Fun Time: No Slithering on the Plane Please
I haven’t stepped on a plane in almost a decade and I’m not eager to fly again anytime soon, largely because of all the animals I might encounter on a plane—and I’m not just referring to rude passengers. I’m mainly referring to other members of the animal kingdom, the ones without middle fingers. On a recent domestic flight in Malaysia, for example, a snake was spotted slithering inside an overhead light fixture.
The AirAsia flight was heading from Kuala Lumpur to Tawau but had to be diverted to Kuching. I’m not sure why Kuching was selected, but perhaps the snake had boarded the wrong flight and was planning to vacation in Kuching. The pilot must have first made an announcement to determine if the Kuching landing was necessary, being careful to not cause any panic: “Good evening, ladies and gentlemen, this is your captain speaking. If any of you is traveling with a companion, can you please confirm that your companion is still with you and has not slithered away without your knowledge? If your companion is missing, please let us know and we will do our best to reunite you.”
Any passenger taking a snake aboard the plane would have done so illegally, of course. While most airlines allow small dogs and cats to travel in pet carriers and be kept inside passenger cabins, snakes must be stored in the luggage compartment (or cargo hold) of a plane. The International Air Transport Association’s Live Animals Regulations include specific storage instructions for snakes to ensure that the snakes remain alive during a flight, and just as importantly, remain in place.
I haven’t read the instructions, but as far as I know, when the pilot turns off the seat belt sign, snakes aren’t allowed to move around the plane. Please do not feel sorry for them. They do not have any legs to stretch. There is also an unwritten rule on planes that slithering is prohibited, whether you’re a snake or a human. Trust me, if you try to slither down the aisle of a plane, people will panic. They will think you are trying to attack someone, or even worse, attack the liquor cart.
A video of the AirAsia snake went viral after someone shared it on TikTok.
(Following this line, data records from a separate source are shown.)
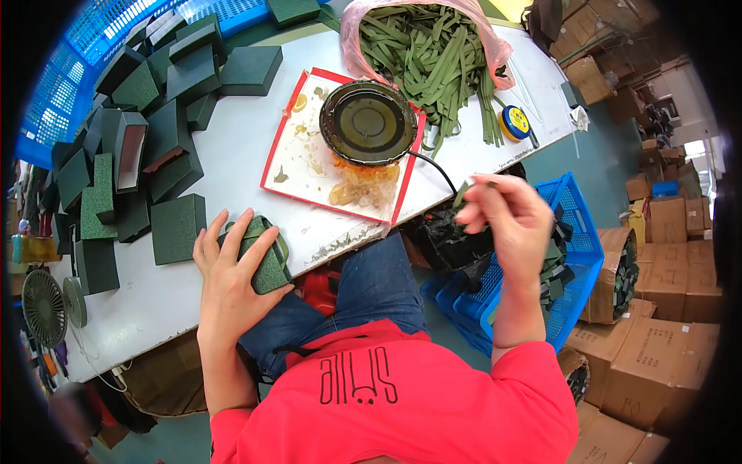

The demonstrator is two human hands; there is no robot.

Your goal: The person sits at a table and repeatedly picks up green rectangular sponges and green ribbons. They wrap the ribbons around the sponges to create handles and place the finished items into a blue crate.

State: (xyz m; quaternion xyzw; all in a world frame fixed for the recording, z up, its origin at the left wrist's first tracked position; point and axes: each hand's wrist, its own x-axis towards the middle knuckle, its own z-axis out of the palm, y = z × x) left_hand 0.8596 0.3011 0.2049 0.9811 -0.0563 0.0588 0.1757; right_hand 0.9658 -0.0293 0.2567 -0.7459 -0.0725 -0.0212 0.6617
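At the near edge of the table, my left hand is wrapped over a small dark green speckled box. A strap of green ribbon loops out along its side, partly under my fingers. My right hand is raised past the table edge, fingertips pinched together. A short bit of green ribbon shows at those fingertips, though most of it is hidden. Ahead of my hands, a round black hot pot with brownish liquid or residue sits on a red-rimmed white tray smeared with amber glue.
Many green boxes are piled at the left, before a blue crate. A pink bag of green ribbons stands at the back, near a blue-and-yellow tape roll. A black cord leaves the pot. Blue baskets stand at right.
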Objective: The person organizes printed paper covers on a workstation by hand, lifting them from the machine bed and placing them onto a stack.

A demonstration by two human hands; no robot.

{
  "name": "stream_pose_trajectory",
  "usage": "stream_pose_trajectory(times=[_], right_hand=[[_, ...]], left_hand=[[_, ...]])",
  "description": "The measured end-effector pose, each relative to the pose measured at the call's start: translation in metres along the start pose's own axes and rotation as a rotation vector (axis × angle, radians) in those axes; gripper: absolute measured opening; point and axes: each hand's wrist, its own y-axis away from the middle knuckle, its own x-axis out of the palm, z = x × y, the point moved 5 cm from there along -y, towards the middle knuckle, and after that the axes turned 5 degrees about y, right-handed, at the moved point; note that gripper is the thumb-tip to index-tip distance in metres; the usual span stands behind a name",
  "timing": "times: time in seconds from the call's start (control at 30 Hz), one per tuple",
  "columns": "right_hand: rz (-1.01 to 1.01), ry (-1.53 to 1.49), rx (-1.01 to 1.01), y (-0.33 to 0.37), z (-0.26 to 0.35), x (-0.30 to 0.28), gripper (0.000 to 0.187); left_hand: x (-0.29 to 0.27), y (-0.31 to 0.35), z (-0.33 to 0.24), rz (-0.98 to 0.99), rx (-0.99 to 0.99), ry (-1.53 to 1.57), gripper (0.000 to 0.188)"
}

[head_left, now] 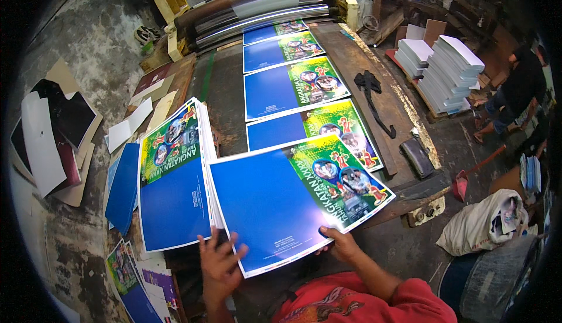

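A large printed cover sheet [257, 206], blue on one half and green-yellow with round photos on the other, is tilted in front of me. My right hand [338, 245] pinches its near edge, thumb on top and fingers underneath. Beside its near left corner, my left hand [222, 264] has its fingers spread and slightly blurred; whether they touch the sheet I cannot tell. To the left lies a stack of matching sheets [170, 217], partly under the held one. Beyond, a row of the same sheets [272, 96] runs along the dark machine bed [225, 109] to the rollers.
Metal rollers [263, 21] cross the bed's far end. A black strap [370, 91] and a dark pouch [417, 158] lie at the right. Paper stacks [453, 68], a white sack [486, 220] and another person [515, 91] are farther right. Scrap board [50, 141] lies left.
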Motion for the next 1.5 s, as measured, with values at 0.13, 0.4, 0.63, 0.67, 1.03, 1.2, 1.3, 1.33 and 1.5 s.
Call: stream_pose_trajectory(times=[0.13, 0.4, 0.63, 0.67, 1.03, 1.2, 1.3, 1.33, 1.5], right_hand=[[-0.154, -0.084, 0.095, 0.015, -0.033, -0.019, 0.025], [-0.113, 0.069, 0.205, 0.054, -0.076, -0.034, 0.041], [-0.096, -0.027, 0.085, 0.043, -0.056, -0.026, 0.047], [-0.077, -0.055, 0.076, 0.039, -0.053, -0.027, 0.049], [-0.136, -0.063, -0.09, 0.005, -0.045, -0.031, 0.039], [-0.182, -0.064, -0.167, 0.009, -0.034, -0.033, 0.061], [-0.202, -0.056, -0.207, 0.01, -0.028, -0.032, 0.074], [-0.212, -0.057, -0.22, 0.01, -0.025, -0.032, 0.074], [-0.13, -0.037, -0.095, 0.003, -0.011, -0.025, 0.06]], left_hand=[[-0.01, -0.002, 0.037, -0.216, -0.162, -0.149, 0.055], [-0.004, 0.001, 0.055, -0.375, -0.133, -0.161, 0.028], [-0.001, 0.011, 0.071, -0.458, -0.148, -0.153, 0.029], [-0.002, 0.014, 0.075, -0.463, -0.151, -0.128, 0.029], [-0.012, 0.033, 0.115, -0.37, -0.569, 0.245, 0.042], [-0.033, 0.038, 0.141, -0.913, -0.56, 1.097, 0.058], [-0.043, 0.04, 0.131, -1.105, -0.511, 0.968, 0.056], [-0.04, 0.035, 0.121, -0.966, -0.525, 0.829, 0.049], [-0.011, 0.017, 0.054, -0.457, -0.279, 0.396, 0.017]])
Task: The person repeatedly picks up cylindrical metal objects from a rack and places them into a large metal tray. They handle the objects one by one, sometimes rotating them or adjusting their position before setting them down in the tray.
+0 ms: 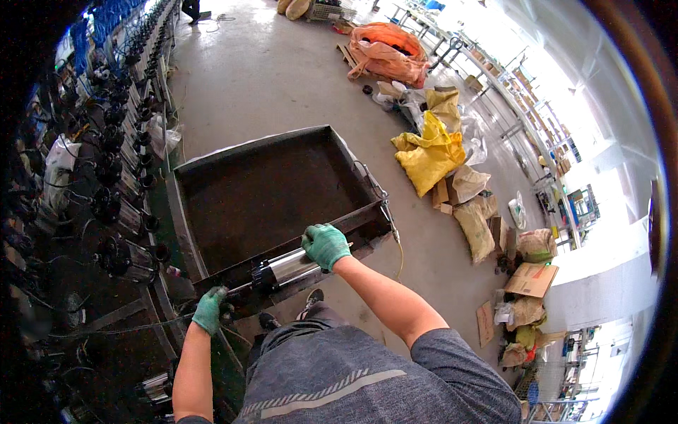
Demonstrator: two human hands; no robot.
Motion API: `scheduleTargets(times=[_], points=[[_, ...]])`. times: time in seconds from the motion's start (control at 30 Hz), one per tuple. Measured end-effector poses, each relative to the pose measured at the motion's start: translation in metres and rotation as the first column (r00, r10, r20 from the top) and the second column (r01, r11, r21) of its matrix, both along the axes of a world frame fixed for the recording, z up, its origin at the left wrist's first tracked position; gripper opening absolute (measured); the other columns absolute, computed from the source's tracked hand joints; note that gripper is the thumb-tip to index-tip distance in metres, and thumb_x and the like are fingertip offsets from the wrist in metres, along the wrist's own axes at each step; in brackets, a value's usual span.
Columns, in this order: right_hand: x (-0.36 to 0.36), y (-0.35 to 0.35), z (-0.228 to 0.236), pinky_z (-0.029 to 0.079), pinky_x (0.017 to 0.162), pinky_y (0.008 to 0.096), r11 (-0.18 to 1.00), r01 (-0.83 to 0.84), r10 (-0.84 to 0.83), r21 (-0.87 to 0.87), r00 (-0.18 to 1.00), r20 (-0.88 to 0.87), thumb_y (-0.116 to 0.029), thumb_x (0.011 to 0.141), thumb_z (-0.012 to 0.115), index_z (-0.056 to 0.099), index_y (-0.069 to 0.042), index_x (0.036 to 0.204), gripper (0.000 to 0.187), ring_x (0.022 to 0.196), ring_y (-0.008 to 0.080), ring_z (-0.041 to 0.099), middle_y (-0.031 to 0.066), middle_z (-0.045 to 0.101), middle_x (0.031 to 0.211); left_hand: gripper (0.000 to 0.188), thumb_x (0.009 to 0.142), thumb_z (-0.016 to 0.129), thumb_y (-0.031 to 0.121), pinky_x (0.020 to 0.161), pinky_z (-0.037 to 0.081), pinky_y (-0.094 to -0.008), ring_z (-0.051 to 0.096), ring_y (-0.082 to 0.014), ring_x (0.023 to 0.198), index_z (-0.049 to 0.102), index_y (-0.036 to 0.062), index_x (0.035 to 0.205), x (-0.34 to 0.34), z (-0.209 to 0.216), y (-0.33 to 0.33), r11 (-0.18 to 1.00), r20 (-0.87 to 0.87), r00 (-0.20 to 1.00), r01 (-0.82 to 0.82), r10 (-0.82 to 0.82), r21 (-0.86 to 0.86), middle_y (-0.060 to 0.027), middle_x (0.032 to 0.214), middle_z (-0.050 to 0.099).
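Observation:
A motor-like steel cylinder (292,268) with a ribbed black end lies along the near edge of a large rectangular dark metal trough (251,140). My right hand (326,246), in a green glove, is closed over the cylinder's right end. Near the other end, a thin rod-like part reaches from the black section toward my left hand (209,311). This hand, also gloved in green, has its fingers curled around something dark that I cannot make out. A dark cable (134,328) runs to it from the left. Brown shows inside the trough; I cannot tell whether it is liquid.
Rows of similar black-ended steel cylinders (130,258) stand close on my left, with cables among them. Metal fittings and a hose (393,230) hang at the trough's right corner. Yellow sacks (429,157), cardboard boxes (531,280) and an orange bag (388,56) lie on the floor to the right.

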State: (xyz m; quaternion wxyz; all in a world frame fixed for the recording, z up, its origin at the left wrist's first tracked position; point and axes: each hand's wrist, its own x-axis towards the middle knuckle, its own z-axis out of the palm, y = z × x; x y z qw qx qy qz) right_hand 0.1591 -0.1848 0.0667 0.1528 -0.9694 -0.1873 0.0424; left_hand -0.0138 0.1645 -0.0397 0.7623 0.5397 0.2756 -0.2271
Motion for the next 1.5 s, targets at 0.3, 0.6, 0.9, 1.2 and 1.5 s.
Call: scheduleTargets(times=[0.3, 0.6, 0.9, 1.2, 1.5], points=[[0.000, -0.003, -0.004, 0.053, 0.090, 0.0486, 0.999, -0.031, 0.031, -0.024, 1.000, 0.003, -0.033, 0.098, 0.056, 0.070, -0.007, 0.096, 0.029, 0.099, 0.0383, 0.066, 0.0176, 0.072, 0.101, 0.030, 0.097, 0.074, 0.029, 0.072, 0.050, -0.0287, 0.055, -0.0114, 0.077, 0.067, 0.0056, 0.115, 0.006, 0.017, 0.007, 0.889, 0.150, 0.916, 0.305, -0.372, 0.340, -0.0003, 0.098, 0.065], [0.000, -0.001, -0.004, 0.053, 0.089, 0.0485, 1.000, -0.022, 0.022, 0.002, 0.999, 0.023, -0.032, 0.096, 0.059, 0.071, -0.007, 0.094, 0.028, 0.097, 0.0380, 0.066, 0.0167, 0.072, 0.097, 0.032, 0.088, 0.079, 0.035, 0.071, 0.054, -0.0482, 0.070, -0.0407, 0.080, 0.070, 0.0060, 0.098, 0.003, 0.029, -0.007, 0.241, -0.007, 0.760, 0.215, -0.650, 0.946, -0.0221, 0.090, 0.072], [0.000, 0.000, -0.002, 0.054, 0.086, 0.0492, 0.999, -0.011, 0.009, 0.031, 0.998, 0.066, -0.030, 0.092, 0.063, 0.071, -0.008, 0.091, 0.024, 0.094, 0.0377, 0.067, 0.0154, 0.071, 0.093, 0.042, 0.096, 0.071, 0.043, 0.062, 0.052, -0.0404, 0.068, -0.0270, 0.068, 0.071, 0.0027, 0.108, 0.012, 0.011, 0.011, 0.848, -0.092, 0.913, 0.404, -0.397, 0.344, -0.0117, 0.085, 0.075], [-0.002, 0.004, 0.005, 0.052, 0.091, 0.0490, 1.000, -0.003, 0.003, 0.017, 1.000, 0.006, -0.031, 0.096, 0.057, 0.070, -0.006, 0.092, 0.029, 0.098, 0.0384, 0.066, 0.0173, 0.072, 0.096, 0.035, 0.093, 0.074, 0.011, 0.061, 0.050, -0.0302, 0.057, -0.0128, 0.066, 0.057, 0.0035, 0.123, -0.009, -0.026, -0.001, 0.892, 0.268, 0.938, 0.083, -0.221, 0.444, -0.0067, 0.094, 0.070], [-0.001, -0.003, 0.001, 0.053, 0.090, 0.0491, 1.000, -0.020, 0.020, 0.006, 0.999, 0.029, -0.031, 0.096, 0.057, 0.070, -0.006, 0.091, 0.029, 0.096, 0.0390, 0.066, 0.0182, 0.071, 0.096, 0.032, 0.090, 0.073, 0.011, 0.051, 0.048, -0.0301, 0.062, -0.0134, 0.065, 0.060, 0.0057, 0.119, 0.016, 0.019, 0.007, 0.929, -0.046, 0.948, 0.317, -0.314, 0.189, -0.0056, 0.097, 0.069]])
AirAsia’s chief security officer Liong Tien Ling confirmed the incident in a statement to CNN Turk. “As soon as the captain was notified, the plane was diverted to Kuching to be disinfected,” he said, noting that no passenger was injured in the incident.
The pilot must have made another announcement: “Ladies and gentlemen, as some of you may have noticed, we have a snake traveling with us today. Please do not panic. The snake is participating in a new form of in-flight entertainment that we are debuting today. We call it Bringing the Zoo to You. Unfortunately the snake is feeling air sick and wants to get off the plane at the nearest airport. That is why we are landing in Kuching.”
I’m not sure how the plane was “disinfected,” but I hope the snake was not harmed. I hope AirAsia called the right employee to handle the snake, perhaps the airline’s Director of Snake Relations or Chief Reptile Officer (CRO).
Would an airline really have a CRO on its staff? Well, just look at what Ling, the chief security officer, told Channel News Asia: “This is a very rare incident which can occur on any aircraft from time to time.”
In other words, snake sightings “can occur on any aircraft from time to time.” This is why every airline needs a CRO and why I won’t be flying again until some of the unwritten rules of flying, such as “no slithering” and “no flicking of tongues,” are actually written down and enforced.